Going through the Loch Lomond & Tirossachs National Park, you will arrive at the port city of Glasgow, which is the largest Scottish city and the third British, after London and Birmingham. Curiosea its cathedral, whose crypt of the 13th century was L’Hopital Des Anges in Paris, where Claire volunteered to work in the second season of ‘Outlander’. And if you are looking for one of the great romantic sites of the series, go to George Square, where Frank declares himself to be the protagonist in 1940. Take the picture, install it and enjoy in any of the restaurants in the area.

Day 10: A little more in depth



Pollok House Glasgow Scotland elle.es


© Gogosvm – Getty Images
Pollok House Glasgow Scotland elle.es

Do not worry; A city as big as Glasgow needs at least one more day to be explored. You need time to see its magnificent and Victorian public buildings and all the traces of the influential architect Charles Rennie Mackintosh, as well as those old industrial spaces that have been recovered for culture and citizenship.

Among the museums, the stranger Hunterian of the University of Glasgow It will surprise you with its findings of zoology, anatomy and biology. Between public spaces, Pollok House, an historical building from the 18th century where you can lose yourself in its halls and the rooms of the servants, in addition to walking incessantly through the gardens, which are used in ‘Outlander’ as the grounds surrounding the castle of Leoch and to emulate the French countryside .

Day 11: Around Galloway



Dumfries; Galloway, Scotland elle.es


© John James – Getty Images
Dumfries; Galloway, Scotland elle.es

We are already closing the circular route through Scotland; driving just over an hour to the southeast we will arrive at the castle of Drumlanrig, a beautiful 17th-century fortress that in the series was Bellhurst Manor, the mansion in which Carlos Eduardo Estuardo slept on the way to the battle of Culloden. Visit it and reserve time to walk through its 36,500 hectares of land and also to visit the nearby Galloway Forest Park, near the place where Sam Heughan was raised, the actor who brings Jamie to life in ‘Outlander’.

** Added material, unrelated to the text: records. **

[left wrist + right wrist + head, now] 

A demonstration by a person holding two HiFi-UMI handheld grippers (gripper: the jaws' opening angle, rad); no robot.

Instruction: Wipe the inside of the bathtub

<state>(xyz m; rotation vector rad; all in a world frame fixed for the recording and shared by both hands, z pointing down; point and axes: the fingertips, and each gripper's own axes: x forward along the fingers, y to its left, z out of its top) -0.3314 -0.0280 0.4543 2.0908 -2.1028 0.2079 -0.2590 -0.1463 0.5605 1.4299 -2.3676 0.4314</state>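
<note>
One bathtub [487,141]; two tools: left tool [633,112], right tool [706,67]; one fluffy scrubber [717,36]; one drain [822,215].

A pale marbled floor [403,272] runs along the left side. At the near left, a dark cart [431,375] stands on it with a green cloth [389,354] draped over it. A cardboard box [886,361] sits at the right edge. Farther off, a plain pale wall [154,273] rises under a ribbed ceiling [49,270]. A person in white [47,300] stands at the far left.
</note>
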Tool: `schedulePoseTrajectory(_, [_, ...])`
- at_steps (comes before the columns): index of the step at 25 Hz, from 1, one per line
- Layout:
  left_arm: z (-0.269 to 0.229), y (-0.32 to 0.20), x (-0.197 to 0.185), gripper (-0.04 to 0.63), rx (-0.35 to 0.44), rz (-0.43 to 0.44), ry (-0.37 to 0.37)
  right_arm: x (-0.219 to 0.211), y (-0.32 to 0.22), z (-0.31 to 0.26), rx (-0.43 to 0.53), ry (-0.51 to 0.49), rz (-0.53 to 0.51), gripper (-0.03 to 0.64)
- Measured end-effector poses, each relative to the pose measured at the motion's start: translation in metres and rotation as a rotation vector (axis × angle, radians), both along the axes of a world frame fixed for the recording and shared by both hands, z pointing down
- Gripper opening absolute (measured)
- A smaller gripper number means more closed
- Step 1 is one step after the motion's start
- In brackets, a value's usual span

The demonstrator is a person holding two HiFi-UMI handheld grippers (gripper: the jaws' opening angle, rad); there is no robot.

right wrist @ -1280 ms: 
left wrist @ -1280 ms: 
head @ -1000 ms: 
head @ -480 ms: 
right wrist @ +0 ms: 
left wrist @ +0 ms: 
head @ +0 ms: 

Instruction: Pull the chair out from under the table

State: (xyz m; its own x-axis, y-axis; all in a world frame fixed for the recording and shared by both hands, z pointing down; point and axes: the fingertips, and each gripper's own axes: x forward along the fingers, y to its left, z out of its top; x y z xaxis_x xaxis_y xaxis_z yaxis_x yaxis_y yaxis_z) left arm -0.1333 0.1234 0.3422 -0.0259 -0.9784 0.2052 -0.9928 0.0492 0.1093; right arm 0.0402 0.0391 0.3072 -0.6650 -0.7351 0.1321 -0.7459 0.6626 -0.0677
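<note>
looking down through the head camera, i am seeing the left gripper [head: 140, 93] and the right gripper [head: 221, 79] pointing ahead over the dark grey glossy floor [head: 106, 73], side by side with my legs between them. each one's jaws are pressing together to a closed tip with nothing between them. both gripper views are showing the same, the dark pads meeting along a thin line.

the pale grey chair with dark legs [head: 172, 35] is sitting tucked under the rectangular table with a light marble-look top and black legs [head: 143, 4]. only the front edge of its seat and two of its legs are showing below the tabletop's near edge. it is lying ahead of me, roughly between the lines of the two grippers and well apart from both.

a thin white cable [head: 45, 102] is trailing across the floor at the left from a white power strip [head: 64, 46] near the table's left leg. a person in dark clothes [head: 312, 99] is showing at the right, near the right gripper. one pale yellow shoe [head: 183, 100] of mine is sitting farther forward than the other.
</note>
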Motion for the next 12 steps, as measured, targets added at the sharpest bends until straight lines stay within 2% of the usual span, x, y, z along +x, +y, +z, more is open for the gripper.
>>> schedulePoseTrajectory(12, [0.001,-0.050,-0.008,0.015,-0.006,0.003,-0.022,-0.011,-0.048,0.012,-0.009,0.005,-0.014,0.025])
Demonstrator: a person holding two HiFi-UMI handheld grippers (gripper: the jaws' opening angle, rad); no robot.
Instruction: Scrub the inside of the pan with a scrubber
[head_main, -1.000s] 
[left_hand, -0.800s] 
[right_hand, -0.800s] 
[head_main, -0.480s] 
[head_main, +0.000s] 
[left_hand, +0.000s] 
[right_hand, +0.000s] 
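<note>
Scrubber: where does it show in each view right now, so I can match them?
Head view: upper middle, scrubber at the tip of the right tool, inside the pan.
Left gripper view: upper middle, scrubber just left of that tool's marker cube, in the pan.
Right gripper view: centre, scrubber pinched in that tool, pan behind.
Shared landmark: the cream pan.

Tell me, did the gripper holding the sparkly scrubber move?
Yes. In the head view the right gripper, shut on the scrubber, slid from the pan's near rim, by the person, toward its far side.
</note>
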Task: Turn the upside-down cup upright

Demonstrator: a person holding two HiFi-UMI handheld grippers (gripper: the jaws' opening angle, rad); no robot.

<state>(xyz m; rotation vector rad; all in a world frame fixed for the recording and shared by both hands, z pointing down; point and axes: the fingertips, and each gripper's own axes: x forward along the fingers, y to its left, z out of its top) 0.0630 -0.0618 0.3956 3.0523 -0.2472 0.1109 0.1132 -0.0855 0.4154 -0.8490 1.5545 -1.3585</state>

Day 12: The taste of history



Entrance TRAQUAIR HOUSE Scotland elle.es


© Epics – Getty Images
Entrance TRAQUAIR HOUSE Scotland elle.es

You have spent almost two weeks traveling soaking up the history of Scotland and its echoes in ‘Outlander’. The last day will not be less and, thus, from Galloway and on our way back to Edinburgh, the penultimate stop will be Traquair House (in the picture), the oldest inhabited Scottish house, dating from the early twelfth century. The counts of Traquair supported the Jacobite cause, and in their house slept the ‘candidate’ to the throne.

We will finally stop at the historic Robert Smail press, to get an idea of ​​what it was like in which Jamie worked at the Royal MIle, although this one you will visit is from 1866, much later than the book.

Tour elaborated with information from VisitScotland.